Parameters:arrX (numpy array) – A numpy array containing the data
Returns:Rank of matrix.
Return type:scalar

Examples

>>> import hoggorm as ho
>>>
>>> # Get the rank of the data
>>> ho.matrixRank(myData)
>>> 8
hoggorm.statTools.ortho(arr1, arr2)

This function orthogonalises arr1 with respect to arr2. The function then returns orthogonalised array arr1_orth.

Parameters:
  • arr1 (numpy array) – A numpy array containing some data
  • arr2 (numpy array) – A numpy array containing some data
Returns:

A numpy array holding orthogonalised numpy array arr1.

Return type:

numpy array

Examples

some examples

hoggorm.statTools.standardise(arr, mode=0)

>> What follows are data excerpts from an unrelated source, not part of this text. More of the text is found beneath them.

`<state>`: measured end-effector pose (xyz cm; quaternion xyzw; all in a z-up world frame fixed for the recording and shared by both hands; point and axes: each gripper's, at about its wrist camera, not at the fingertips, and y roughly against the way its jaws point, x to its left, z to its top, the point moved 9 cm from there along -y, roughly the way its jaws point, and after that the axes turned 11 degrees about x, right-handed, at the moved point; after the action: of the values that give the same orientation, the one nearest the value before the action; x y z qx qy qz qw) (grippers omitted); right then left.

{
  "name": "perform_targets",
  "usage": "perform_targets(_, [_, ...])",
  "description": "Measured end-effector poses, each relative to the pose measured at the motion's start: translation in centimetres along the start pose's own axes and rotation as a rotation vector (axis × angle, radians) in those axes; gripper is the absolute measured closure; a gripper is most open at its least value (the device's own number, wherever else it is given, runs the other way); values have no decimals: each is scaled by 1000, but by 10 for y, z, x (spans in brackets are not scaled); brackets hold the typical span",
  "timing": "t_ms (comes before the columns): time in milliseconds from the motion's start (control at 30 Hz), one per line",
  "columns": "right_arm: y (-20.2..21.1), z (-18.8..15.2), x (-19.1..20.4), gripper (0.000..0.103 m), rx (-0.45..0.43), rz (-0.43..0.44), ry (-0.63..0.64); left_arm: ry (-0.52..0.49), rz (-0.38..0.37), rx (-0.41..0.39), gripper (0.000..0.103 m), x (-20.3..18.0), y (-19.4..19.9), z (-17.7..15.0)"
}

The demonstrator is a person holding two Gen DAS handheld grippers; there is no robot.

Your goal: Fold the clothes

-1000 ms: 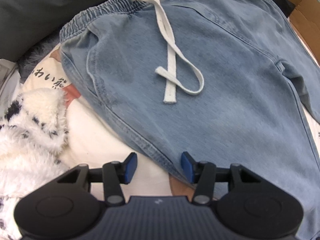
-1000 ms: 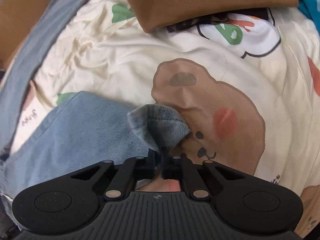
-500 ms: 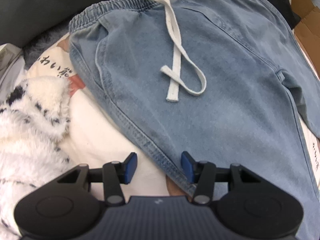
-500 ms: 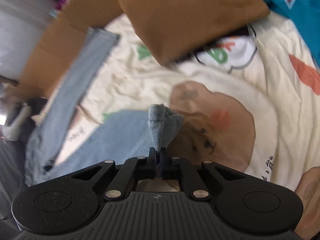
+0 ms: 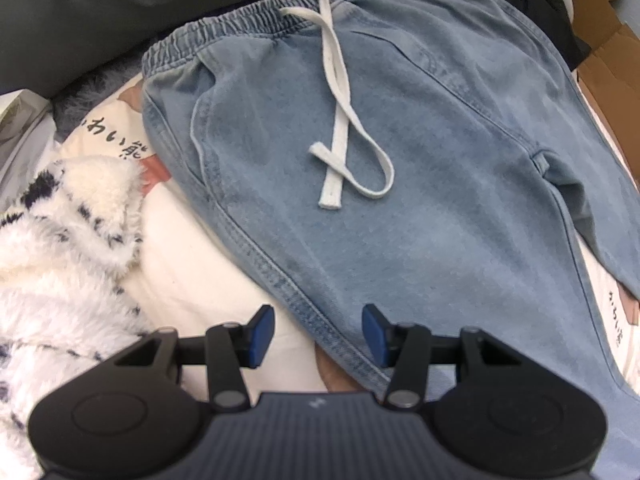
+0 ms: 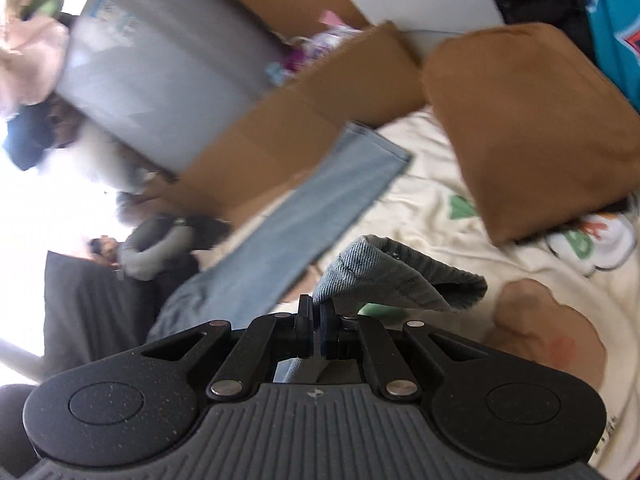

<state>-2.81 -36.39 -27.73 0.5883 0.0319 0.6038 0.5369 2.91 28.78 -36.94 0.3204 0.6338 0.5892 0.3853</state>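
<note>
Hem of 1 jeans point(image 6: 400, 276) higher now, in right gripper point(image 6: 316, 312).

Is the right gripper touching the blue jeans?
Touching. The right wrist view shows the right gripper shut on a hem corner of the jeans, the denim pinched between its pads and lifted off the bedsheet.

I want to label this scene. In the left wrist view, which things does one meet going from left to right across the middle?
Fluffy white garment with dark spots → cream printed bedsheet → blue denim trousers, its white drawstring on top → brown cardboard.
</note>
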Motion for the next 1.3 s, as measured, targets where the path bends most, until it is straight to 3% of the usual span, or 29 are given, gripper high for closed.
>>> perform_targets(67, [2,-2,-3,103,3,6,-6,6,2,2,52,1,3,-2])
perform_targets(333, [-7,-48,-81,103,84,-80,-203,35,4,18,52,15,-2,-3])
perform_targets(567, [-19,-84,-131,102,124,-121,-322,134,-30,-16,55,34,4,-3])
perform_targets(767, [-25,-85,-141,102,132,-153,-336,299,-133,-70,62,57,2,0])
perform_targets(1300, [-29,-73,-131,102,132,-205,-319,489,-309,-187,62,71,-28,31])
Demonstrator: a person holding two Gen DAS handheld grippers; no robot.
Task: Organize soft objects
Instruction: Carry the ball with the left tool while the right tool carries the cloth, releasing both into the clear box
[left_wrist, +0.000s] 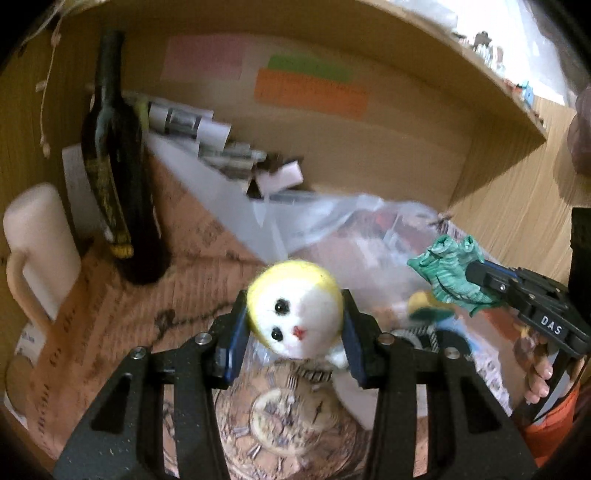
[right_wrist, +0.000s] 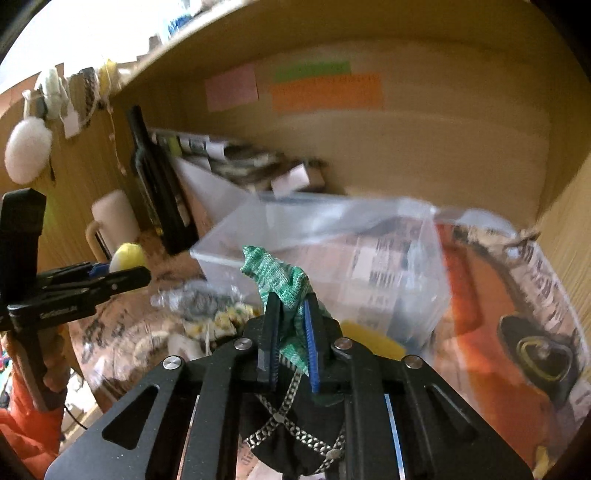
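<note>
My left gripper (left_wrist: 295, 314) is shut on a small felt doll (left_wrist: 293, 308) with a white face and yellow hood, held above the shelf floor. My right gripper (right_wrist: 291, 314) is shut on a green knitted cloth (right_wrist: 282, 278), and a black pouch with a chain pattern (right_wrist: 295, 435) hangs below it. In the left wrist view the right gripper (left_wrist: 476, 277) shows at the right with the green cloth (left_wrist: 447, 273). In the right wrist view the left gripper (right_wrist: 144, 275) shows at the left with the yellow doll (right_wrist: 127, 256). A clear plastic box (right_wrist: 317, 254) stands ahead of both.
I am inside a wooden shelf bay with sticky notes (left_wrist: 310, 88) on its back wall. A dark bottle (left_wrist: 114, 166) and a cream mug (left_wrist: 37, 236) stand at the left. Loose papers (left_wrist: 229, 155) lie at the back. Printed paper (left_wrist: 110, 314) lines the floor.
</note>
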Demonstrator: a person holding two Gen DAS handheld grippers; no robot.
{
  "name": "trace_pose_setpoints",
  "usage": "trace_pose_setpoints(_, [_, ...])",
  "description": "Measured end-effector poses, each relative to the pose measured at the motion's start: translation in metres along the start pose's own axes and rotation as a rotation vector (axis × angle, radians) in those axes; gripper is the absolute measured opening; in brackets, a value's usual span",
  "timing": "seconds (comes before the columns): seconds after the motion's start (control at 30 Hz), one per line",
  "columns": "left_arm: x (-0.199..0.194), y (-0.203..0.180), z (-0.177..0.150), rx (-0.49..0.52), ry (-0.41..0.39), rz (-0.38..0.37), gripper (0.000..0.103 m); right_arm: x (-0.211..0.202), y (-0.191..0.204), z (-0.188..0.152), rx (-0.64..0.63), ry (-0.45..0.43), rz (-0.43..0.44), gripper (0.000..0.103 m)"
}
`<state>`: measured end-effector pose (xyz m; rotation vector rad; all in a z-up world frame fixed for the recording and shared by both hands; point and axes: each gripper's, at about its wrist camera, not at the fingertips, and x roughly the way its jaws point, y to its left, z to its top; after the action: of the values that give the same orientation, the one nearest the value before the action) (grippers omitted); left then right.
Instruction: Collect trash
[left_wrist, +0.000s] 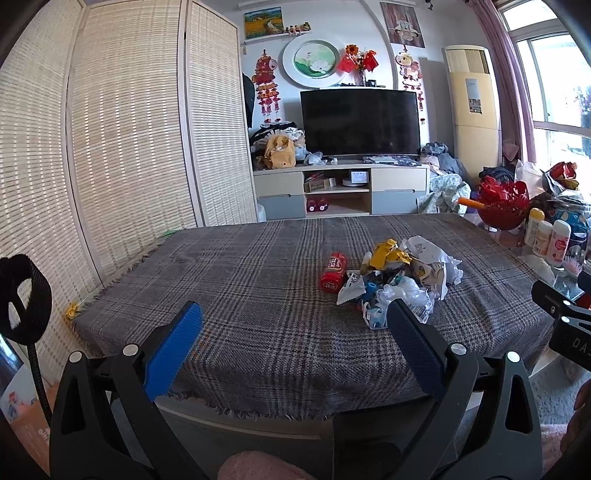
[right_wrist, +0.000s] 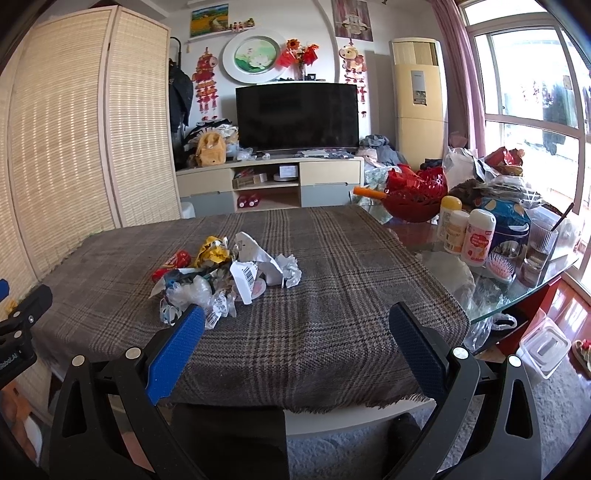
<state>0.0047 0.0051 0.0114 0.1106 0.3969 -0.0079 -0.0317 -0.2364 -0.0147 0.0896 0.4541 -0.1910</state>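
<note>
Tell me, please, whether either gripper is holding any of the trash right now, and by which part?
Nothing is held. The left gripper and right gripper are both open and empty, short of the trash pile on the plaid cloth.

A grey plaid cloth (right_wrist: 314, 295) is covering the table, its fringe hanging over the near edge. Beyond it, a dark television (right_wrist: 297, 116) is standing on a low cabinet (right_wrist: 269, 181), with a yellow backpack (right_wrist: 210, 149) sitting just beside it. A woven folding screen (left_wrist: 129, 129) is lining the left wall. On the bare glass at the right, a red basket (right_wrist: 415, 197), three white bottles (right_wrist: 465, 234) and what is possibly a pink hairbrush (right_wrist: 500, 266) are crowding together. A tall cream air conditioner (right_wrist: 419, 96) is standing near the window (right_wrist: 528, 81).
</note>
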Motion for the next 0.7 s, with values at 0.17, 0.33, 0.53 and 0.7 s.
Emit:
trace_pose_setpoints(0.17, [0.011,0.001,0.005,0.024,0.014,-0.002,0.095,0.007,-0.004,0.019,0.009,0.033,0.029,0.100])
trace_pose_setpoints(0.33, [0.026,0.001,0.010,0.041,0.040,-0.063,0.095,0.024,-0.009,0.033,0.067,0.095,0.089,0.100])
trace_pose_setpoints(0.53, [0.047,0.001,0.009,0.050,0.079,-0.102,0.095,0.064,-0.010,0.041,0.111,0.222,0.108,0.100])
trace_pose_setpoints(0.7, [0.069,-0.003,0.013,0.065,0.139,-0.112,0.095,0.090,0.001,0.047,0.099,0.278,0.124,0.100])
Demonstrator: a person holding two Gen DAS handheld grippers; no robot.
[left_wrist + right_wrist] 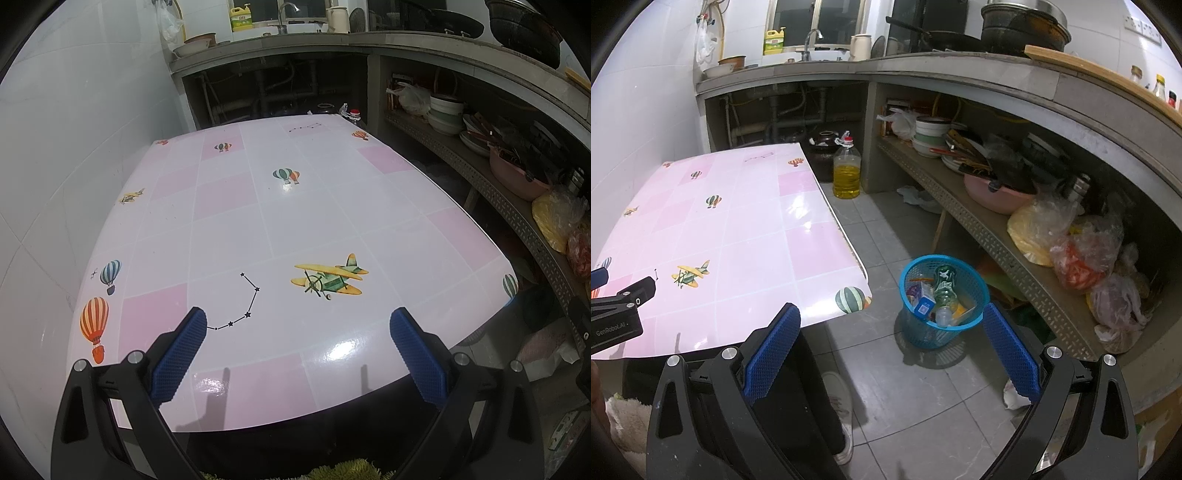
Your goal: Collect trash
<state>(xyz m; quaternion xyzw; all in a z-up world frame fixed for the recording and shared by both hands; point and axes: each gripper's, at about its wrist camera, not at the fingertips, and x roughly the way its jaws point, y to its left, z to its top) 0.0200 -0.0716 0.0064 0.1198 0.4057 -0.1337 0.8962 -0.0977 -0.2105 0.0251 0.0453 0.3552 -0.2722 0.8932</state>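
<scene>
A blue mesh trash basket stands on the tiled floor right of the table. It holds a clear plastic bottle, a small blue-and-white carton and other scraps. My right gripper is open and empty, held above the floor just in front of the basket. My left gripper is open and empty over the near edge of the pink-and-white table; it also shows at the left edge of the right wrist view. I see no loose trash on the tabletop.
A bottle of yellow oil and a dark jar stand on the floor beyond the table. A low shelf on the right holds bowls, a pink basin and plastic bags. A shoe and crumpled paper lie on the floor.
</scene>
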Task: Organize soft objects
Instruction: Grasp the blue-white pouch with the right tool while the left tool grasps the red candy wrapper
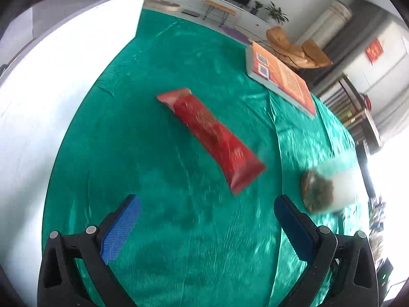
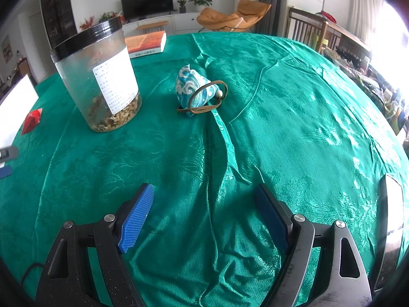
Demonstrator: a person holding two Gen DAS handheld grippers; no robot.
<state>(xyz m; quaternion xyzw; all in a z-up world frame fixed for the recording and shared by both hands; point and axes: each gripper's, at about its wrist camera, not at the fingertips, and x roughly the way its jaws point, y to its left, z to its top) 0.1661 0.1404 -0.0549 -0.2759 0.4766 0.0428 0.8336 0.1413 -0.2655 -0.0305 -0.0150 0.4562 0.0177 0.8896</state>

This function standardises the input array either column-wise (mode = 0) or row-wise (mode = 1).

Parameters:
  • arrX (numpy array) – A numpy array containing the data
  • selection (int) – An integer indicating whether standardisation should happen column wise or row wise.
Returns:

Standardised data.

Return type:

numpy array

Examples

>>> import hoggorm as ho
>>> # Standardise array column-wise
>>> standData = ho.standardise(data, mode=0)
>>> # Standardise array row-wise
>>> standData = ho.standardise(data, mode=1)

Cross validation classes in hoggorm.cross_val module

hoggorm classes PCA, PLSR and PCR use a number classes for computation of the models which are found in the hoggorm.cross_val module.

The cross validation classes in this module are used inside the multivariate statistical methods and may be called upon using the cvType input parameter for these methods. They are not intended to be used outside the multivariate statistical methods, even though it is possible. They are shown here to illustrate how the different cross validation options work.

The code in this module is based on the cross_val.py module from scikit-learn 0.4. It is adapted to work with hoggorm.

Authors:

Alexandre Gramfort <alexandre.gramfort@inria.fr>

Gael Varoquaux <gael.varoquaux@normalesup.org>

License: BSD Style.

class hoggorm.cross_val.KFold(n, k)

K-Folds cross validation iterator: Provides train/test indexes to split data in train test sets

class hoggorm.cross_val.LeaveOneLabelOut(labels)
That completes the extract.